> _Prompt_:
As soon as the line containing "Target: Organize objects" appears in the material below, start returning lines exactly, and end with the line containing "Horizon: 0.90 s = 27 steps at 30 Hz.".

> _Data shown_:
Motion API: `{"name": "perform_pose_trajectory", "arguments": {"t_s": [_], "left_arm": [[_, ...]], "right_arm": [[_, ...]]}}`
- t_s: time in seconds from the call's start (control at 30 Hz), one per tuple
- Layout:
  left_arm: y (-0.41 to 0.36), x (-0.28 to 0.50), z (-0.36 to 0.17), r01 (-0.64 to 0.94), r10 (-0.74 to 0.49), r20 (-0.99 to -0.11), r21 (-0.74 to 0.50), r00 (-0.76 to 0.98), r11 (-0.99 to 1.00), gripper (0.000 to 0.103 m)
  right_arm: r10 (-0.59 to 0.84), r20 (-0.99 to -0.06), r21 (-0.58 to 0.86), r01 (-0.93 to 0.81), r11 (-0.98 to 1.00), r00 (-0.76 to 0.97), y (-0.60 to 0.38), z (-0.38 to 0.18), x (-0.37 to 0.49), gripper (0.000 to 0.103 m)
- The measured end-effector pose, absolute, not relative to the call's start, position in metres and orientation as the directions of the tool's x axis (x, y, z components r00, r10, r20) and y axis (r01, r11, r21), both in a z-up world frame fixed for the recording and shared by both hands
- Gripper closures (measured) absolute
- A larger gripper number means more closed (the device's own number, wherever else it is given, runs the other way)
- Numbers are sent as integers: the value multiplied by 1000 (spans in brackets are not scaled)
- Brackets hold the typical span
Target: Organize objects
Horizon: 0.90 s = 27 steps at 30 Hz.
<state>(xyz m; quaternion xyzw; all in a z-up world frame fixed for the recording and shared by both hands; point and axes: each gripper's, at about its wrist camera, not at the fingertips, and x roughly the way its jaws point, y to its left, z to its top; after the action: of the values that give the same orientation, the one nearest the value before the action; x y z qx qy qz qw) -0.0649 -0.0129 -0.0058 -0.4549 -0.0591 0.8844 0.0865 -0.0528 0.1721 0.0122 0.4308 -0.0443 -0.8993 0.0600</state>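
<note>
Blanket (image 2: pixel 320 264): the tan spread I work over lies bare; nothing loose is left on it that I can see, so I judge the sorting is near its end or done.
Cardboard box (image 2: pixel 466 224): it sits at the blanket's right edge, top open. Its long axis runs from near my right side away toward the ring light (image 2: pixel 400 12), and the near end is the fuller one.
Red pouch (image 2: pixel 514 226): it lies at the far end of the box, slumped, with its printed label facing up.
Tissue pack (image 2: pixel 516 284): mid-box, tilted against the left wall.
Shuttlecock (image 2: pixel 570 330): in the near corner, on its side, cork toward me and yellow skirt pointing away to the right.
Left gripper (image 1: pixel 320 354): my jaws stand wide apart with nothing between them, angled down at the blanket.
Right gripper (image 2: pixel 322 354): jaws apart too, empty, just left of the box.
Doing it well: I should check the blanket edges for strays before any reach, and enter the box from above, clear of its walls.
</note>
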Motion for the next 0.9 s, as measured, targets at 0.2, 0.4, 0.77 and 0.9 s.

> _Answer to this problem_:
Target: Organize objects
Horizon: 0.90 s = 27 steps at 30 Hz.

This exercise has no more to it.